(Tbilisi) – The Russian State Duma unanimously approved a new draft law to further restrict freedom of expression in relation to sexual orientation and gender identity, Human Rights Watch reported today. The proposals prohibit the sharing of positive and even neutral information about lesbian, gay, bisexual and transgender (LGBT) people and the public display of a non-heterosexual orientation, with heavy fines for non-compliance. The bill is now awaiting approval by the upper house of parliament and the president.
The original ban on “gay propaganda,” introduced in 2013, purported to protect children from “propaganda,” broadly defined as any positive or neutral portrayal or discussion of non-heterosexual relationships. The bill, while maintaining the tougher penalties for children, expands them to a general prohibition covering any information or public activity.
The new ban would isolate children from any information about an alternative sexual orientation and gender identity, including gender reassignment. It introduces fines of up to $6,500 for individuals and $81,000 for legal entities such as NGOs for disseminating such information. The bill classifies manifestations of non-heterosexual relationships or orientation as “information harmful to the health and development of children” and provides that websites and other online sources containing information about lesbian, gay, bisexual and transgender (LGBT) people can be blocked. The proposed law does not provide for exemptions for the arts, scientific studies or education. The law also perpetuates fake and harmful messages that attempt to connect LGBT people with pedophiles, repeatedly referring to “propaganda of non-traditional sexual relations and/or preferences, pedophilia and gender reassignment.”

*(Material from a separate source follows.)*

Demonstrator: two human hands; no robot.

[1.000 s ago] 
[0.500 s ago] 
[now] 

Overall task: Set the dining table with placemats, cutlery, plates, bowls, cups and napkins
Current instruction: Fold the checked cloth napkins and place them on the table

“The 2013 ‘gay propaganda’ law was an uninhibited example of political homophobia, and the new bill reinforces that in a broader and harsher way,” said Tanya Lokshina, deputy director for Europe and Central Asia at Human Rights Watch. “Just as the original law resulted in significant stigma and harm to LGBT people in Russia, the updated version will have an even more stifling effect on freedom of expression, well-being and security.”
The 2013 “Gay Propaganda” Act has been used extensively by the government to suppress pro-LGBT events and shut down online organizations and media outlets. The ban clearly violates the right to be free from discrimination and to give and receive information, especially with regard to children. This is something that has been extensively documented by Human Rights Watch. Authorities have used the laws to harass children for attending cultural events, as well as promoting tolerance arts and LGBT posts on social media.
In 2018, the UN Human Rights Committee deemed the 2013 law “ambiguous, disproportionate and discriminatory” and condemned the “general restriction on the legal expression of sexual orientation.” The European Court of Human Rights reiterated similar conclusions, in particular that “differences based solely on grounds of sexual orientation are inadmissible under the [European Convention on Human Rights]” and that Russian legislation declaring the inferiority of same-sex relationships was not justified.
In November 2022, after examining Russia’s compliance with its obligations under the International Covenant on Civil and Political Rights, the UN Human Rights Committee reiterated its “significant concern about institutionalized discrimination and stigmatization of LGBT people”, including through the said law and proposed amendments to it, and called until their repeal. The UN High Commissioner for Human Rights also called on Russian lawmakers to repeal the law instead of expanding it, noting the negative impact of exclusion, stigmatization and discrimination on society.
The new proposed law goes even further by undermining Russia’s international law obligations to protect freedom of expression and prevent discrimination.
“This law – like its predecessor – does not protect anyone, but is designed to incite fear and hatred against minorities. This cuts children off from the services they need to thrive and in some cases even survive,” Lokshina said. “The proposed legislation and the original ban on ‘gay propaganda’ have no place in any society and are rubbish.”